The “marmorari” reused the ancient marbles and in particular the Egyptian red porphyry, the green serpentine of Sparta and the ancient yellow of Numidia, they paved churches and cloisters creating “carpets” with series of spiraling and circular elements called “conce”, the result? An anthology of circles, triangles, rhombuses and spirals that only today has turned out to be a real code with a very precise symbolic meaning that scholars are deciphering with great difficulty.
About the marble craftsmen called in Rome “marmorari”, not far from the Aventine, walking along Viale Aventino to the right of the Pyramid towards the Lungotevere is Via Marmorata, and the toponym reminds us that in the Middle Ages the old Roman warehouses became deposits of marble for which the “marmorari’s” settled right there their shops, right near the Emporium.
Via Marmorata is the street of the rationalist architecture of the Post Office created by Adalberto Libera in 1933, is the way of a famous gastronomy in which you enter and taste delicious butchers and cheeses; is the way that immediately after the Pyramid of Cestius, on the left proceeding towards the Tiber, flanks a low building dating back to the end of ‘700, today anonymous and small tenement, but once a powder magazine of the Castel Sant’Angelo bombardiers who practiced on the hill of Testaccio ; it is the road that leads to the Sublicio bridge which was the first wooden bridge built by the Romans; Via Marmorata is the access to Testaccio and its Monte dei Cocci … ah the Monte dei Cocci one of the many places unknown to the Romans!
On request, the “clavigero” literally the “key-holder” sent by the Superintendency opens an anonymous gate from which is possible to slowly advance along a path that leads to the summit of this artificial hill, created over the centuries with the accumulation of the remains of the amphorae that arrived by ship at the ‘Emporio, from every remote corner of the Mediterranean.
Each boat headed to the Emporio, transported loads of amphorae containing wine and oil, thousands of amphorae that would have required a long time for cleaning and reuse, and that emptied of their contents, however, would have constituted a weight for the boats that from Rome sailed against the wind towards the southern provinces of the Mediterranean, so the amphorae they were all threw themselves in the same place for convenience! The sedimentation of these materials, originated an artificial hill about 36 meters high composed precisely of the fragments of terracotta, a hill that in reality was a real landfill and that today is a basin of precious archaeological information; walking on the shards produces a strange sensation: how many hands have the clay kneaded? How many have they modeled it and then cooked it? How many have they marked, filled, aligned, emptied and then shattered on other “cocci”-shards?

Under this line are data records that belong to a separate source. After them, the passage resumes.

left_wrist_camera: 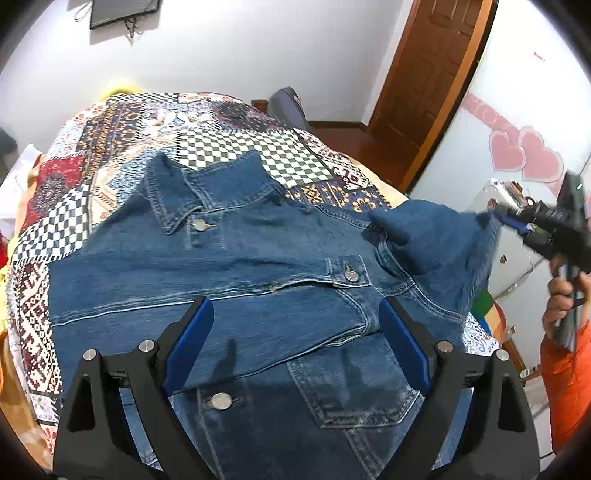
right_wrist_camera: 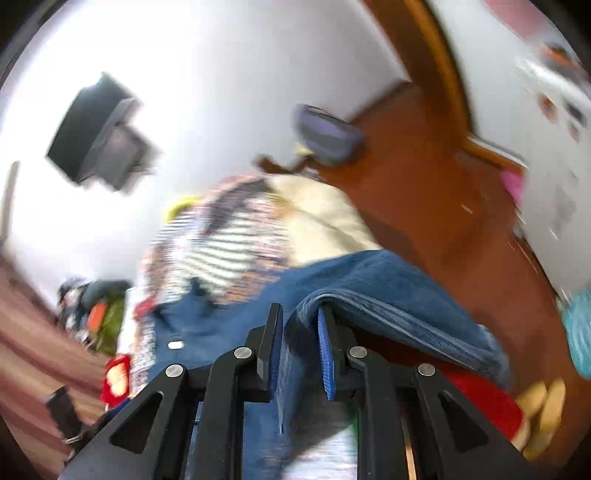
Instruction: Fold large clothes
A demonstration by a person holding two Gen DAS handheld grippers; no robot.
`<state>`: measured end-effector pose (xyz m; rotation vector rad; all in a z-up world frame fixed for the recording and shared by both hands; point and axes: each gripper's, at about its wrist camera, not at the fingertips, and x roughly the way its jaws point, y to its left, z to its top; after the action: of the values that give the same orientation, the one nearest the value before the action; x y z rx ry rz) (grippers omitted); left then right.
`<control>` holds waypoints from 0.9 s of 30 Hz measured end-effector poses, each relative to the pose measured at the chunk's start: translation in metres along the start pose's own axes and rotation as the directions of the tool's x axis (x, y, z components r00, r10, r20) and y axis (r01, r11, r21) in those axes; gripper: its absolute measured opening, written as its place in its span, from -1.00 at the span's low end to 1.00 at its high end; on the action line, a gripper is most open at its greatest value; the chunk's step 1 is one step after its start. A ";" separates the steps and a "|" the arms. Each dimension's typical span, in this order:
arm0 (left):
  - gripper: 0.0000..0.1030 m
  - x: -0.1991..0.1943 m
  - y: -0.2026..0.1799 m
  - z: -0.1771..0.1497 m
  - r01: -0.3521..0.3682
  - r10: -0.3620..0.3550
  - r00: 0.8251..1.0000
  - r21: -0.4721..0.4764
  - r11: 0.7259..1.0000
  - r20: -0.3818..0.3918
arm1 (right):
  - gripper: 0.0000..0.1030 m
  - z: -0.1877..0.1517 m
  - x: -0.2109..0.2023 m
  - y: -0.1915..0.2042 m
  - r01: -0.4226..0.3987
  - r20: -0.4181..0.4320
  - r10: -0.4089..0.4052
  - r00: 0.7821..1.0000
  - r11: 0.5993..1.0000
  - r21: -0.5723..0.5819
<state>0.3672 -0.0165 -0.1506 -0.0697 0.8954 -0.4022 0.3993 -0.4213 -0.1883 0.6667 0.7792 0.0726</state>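
Bed (left_wrist_camera: 122, 122), covered by a patchwork spread of checkerboard and folk patterns, serves as the folding surface and fills most of the left wrist view; a white wall, a wooden door (left_wrist_camera: 424, 74) and a wall-mounted screen (left_wrist_camera: 123, 11) lie behind it. The denim jacket (left_wrist_camera: 229, 258) lies front-up across the spread, collar (left_wrist_camera: 207, 192) toward the far side, buttoned at the neck, with one sleeve already laid crosswise over the chest, so the fold looks partly done. The other sleeve (left_wrist_camera: 436, 236) is raised off the bed on the right edge of that view, its frayed cuff end pulled up and outward, presumably so that it can be swung over the body and laid across the first. The right gripper (right_wrist_camera: 300, 350) holds that cuff: in its own view the two blue pads stand narrow with a fold of denim pinched between them, and the cloth drapes away over the right finger; that view is heavily motion-blurred, so how deep the bite goes cannot be told with confidence. The same tool appears in the left wrist view, carried by a hand (left_wrist_camera: 563, 302) with an orange sleeve. The left gripper (left_wrist_camera: 295, 347) hovers over the middle of the jacket with its jaws wide and nothing between them, apparently placed to pin or smooth the body while the sleeve comes across. Smallest details: metal buttons, one at the collar (left_wrist_camera: 200, 224) and one on the crossed sleeve's cuff (left_wrist_camera: 351, 273).
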 end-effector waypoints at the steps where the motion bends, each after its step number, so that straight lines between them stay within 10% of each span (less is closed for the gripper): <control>1: 0.77 -0.004 0.004 -0.001 0.005 -0.005 1.000 -0.010 1.000 0.008 | -0.74 -0.001 -0.002 0.016 -0.054 0.001 0.054 0.999 0.998 -0.022; 6: 0.77 -0.021 0.024 -0.010 0.013 -0.011 0.999 -0.058 0.998 0.033 | -0.74 -0.031 0.030 0.098 -0.188 -0.112 0.174 0.978 0.973 -0.130; 11: 0.77 -0.033 0.040 -0.020 -0.005 0.006 1.000 -0.063 0.998 0.031 | -0.74 -0.071 0.069 0.128 -0.087 -0.212 0.040 0.977 0.972 -0.220; 18: 0.77 -0.022 0.025 -0.013 -0.030 0.030 0.999 0.016 0.999 -0.012 | -0.73 -0.069 0.046 0.088 0.093 -0.169 -0.139 0.976 0.963 -0.255; 27: 0.77 0.036 -0.092 0.035 0.163 -0.138 0.981 0.192 0.968 -0.136 | -0.73 -0.051 -0.021 -0.006 0.355 -0.057 -0.371 0.927 0.916 -0.188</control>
<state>0.3852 -0.1189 -0.1350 0.0755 0.9674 -0.6435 0.3489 -0.4053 -0.2052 0.3445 0.9635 -0.1685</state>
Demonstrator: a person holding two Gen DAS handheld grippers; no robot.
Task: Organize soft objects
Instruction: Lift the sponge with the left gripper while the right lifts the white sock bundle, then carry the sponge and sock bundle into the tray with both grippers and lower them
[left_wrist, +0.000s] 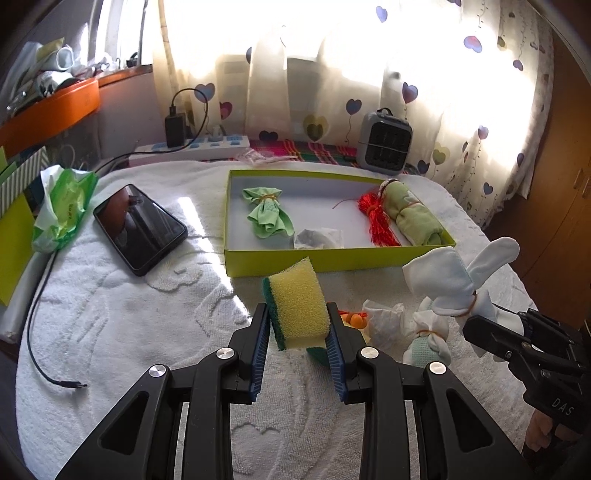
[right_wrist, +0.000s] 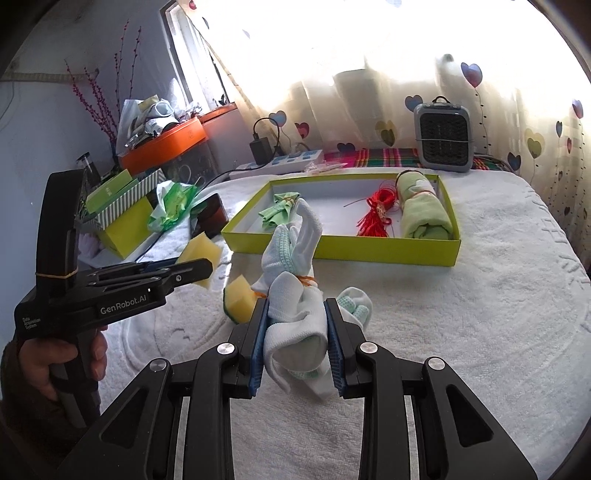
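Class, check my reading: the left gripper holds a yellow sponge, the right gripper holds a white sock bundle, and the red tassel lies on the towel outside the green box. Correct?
One detail is wrong. The red tassel lies inside the green box, beside the rolled green cloth, as the left wrist view shows. The rest stands.

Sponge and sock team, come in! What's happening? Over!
Left gripper shut on yellow sponge, lifted. Right gripper shut on white sock bundle. Green box ahead, partly filled. Second sponge and another bundle on towel.
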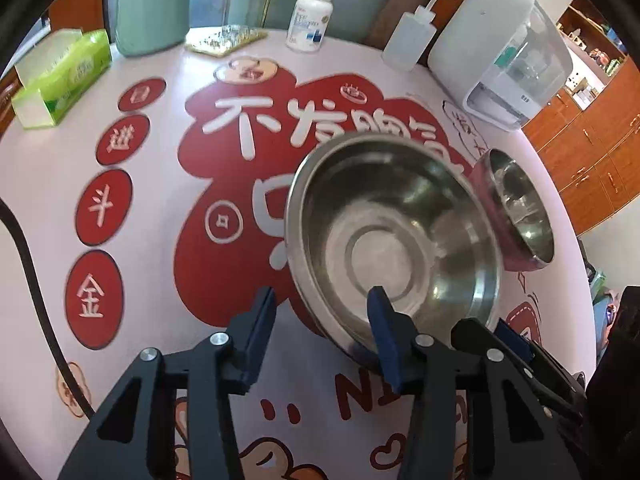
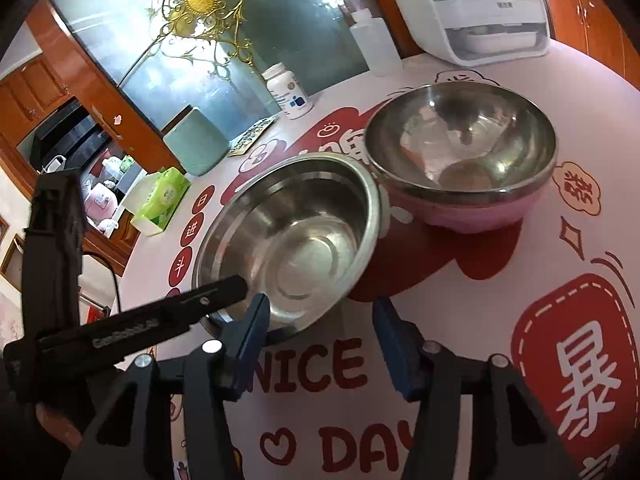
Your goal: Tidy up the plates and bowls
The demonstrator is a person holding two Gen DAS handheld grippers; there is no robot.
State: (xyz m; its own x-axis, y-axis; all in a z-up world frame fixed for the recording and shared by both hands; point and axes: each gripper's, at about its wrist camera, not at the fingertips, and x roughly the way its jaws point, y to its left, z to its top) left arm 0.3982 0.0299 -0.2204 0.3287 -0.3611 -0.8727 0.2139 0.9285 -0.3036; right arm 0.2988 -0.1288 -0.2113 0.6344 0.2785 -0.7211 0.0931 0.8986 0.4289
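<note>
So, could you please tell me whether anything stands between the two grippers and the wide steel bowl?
Nothing visible does. The left gripper already straddles the near rim of the wide steel bowl, one finger inside. The right gripper sits at the same rim with open table before it. The pink-sided steel bowl stands behind.

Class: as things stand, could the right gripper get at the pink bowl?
Probably yes: the right gripper stands open near the steel bowl, and the pink bowl sits just beyond, with nothing between.
</note>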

Even a Roman dump, thanks to the remains stamped with seals and stamps, tells stories of a laborious and thriving daily.
This part of Rome and its rarefied atmospheres is a few meters away from a piece of Ancient Rome and then from the medieval Rome and then from a still popular Rome, a Rome known for the post-war period, the market of Testaccio and the “testaccini” that proudly joined the trasteverini and monticiani, genuine custodians of a true and authentic Romanity.